Supplied material Start Marker

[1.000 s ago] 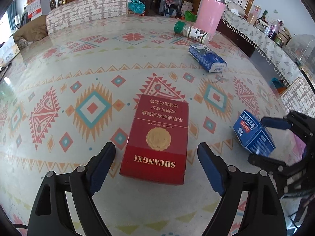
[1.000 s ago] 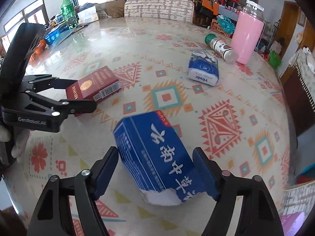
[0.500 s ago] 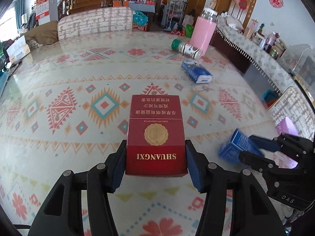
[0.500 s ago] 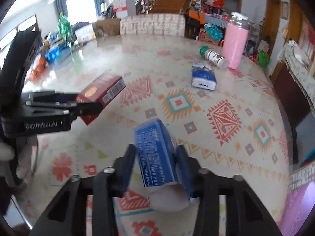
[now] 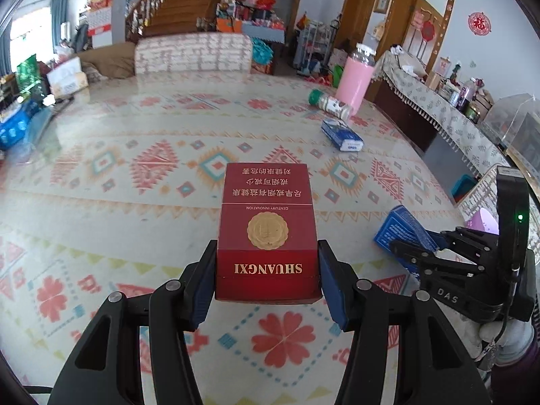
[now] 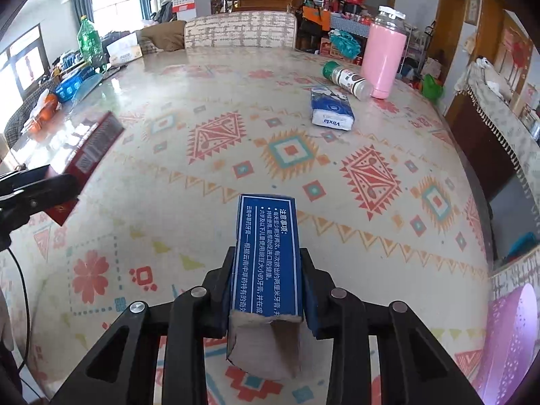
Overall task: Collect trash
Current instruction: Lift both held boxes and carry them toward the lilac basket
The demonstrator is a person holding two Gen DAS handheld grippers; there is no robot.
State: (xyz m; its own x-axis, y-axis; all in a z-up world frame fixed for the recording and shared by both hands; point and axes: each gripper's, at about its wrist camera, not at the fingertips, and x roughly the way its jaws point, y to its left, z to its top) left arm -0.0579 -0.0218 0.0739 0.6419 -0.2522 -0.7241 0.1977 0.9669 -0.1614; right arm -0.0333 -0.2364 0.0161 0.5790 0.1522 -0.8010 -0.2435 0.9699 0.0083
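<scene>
Right wrist view: the right gripper (image 6: 266, 290) was closing on a torn blue carton (image 6: 266, 253); its open end might crush and slip, while the left gripper (image 5: 266, 280) clamped a red box (image 5: 266, 236).

Left gripper (image 5: 266, 283) clamped; right gripper (image 6: 266, 290) fingers closing.

The left gripper (image 5: 266, 280) was black, with blue pads (image 5: 332, 290) and silver screws. The right gripper (image 6: 266, 290) matched, marked "DAS".

Red box (image 5: 266, 236), blue carton (image 6: 266, 256), geometric-patterned tablecloth (image 5: 118, 175).
</scene>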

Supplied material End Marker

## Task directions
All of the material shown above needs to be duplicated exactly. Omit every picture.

## Result below
[1.000 s ago] 
[1.000 s ago] 
[0.500 s ago] 
[0.500 s ago] 
[now] 
[now] 
Overall task: Collect trash
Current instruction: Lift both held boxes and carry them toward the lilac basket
The demonstrator is a person holding two Gen DAS handheld grippers; there is no robot.
State: (xyz m; its own x-axis, y-axis; all in a z-up world frame fixed for the recording and shared by both hands; point and axes: each gripper's, at about its wrist camera, not at the fingertips, and x roughly the way its jaws point, y to its left, z to its top) left arm -0.0579 -0.0218 0.0739 0.6419 -0.2522 -0.7241 0.1977 0.9669 -0.1614; right arm -0.0333 -0.2364 0.0161 0.5790 0.1522 -0.8010 -0.2435 0.9699 0.0083
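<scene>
Right wrist view: the right gripper (image 6: 266, 290) was closing on a torn blue carton (image 6: 266, 253); its open end might crush and slip, while the left gripper (image 5: 266, 280) clamped a red box (image 5: 266, 236).

Left gripper (image 5: 266, 283) clamped; right gripper (image 6: 266, 290) fingers closing.

The left gripper (image 5: 266, 280) was black, with blue pads (image 5: 332, 290) and silver screws. The right gripper (image 6: 266, 290) matched, marked "DAS".

Red box (image 5: 266, 236), blue carton (image 6: 266, 256), geometric-patterned tablecloth (image 5: 118, 175).
</scene>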

No further answer will be given.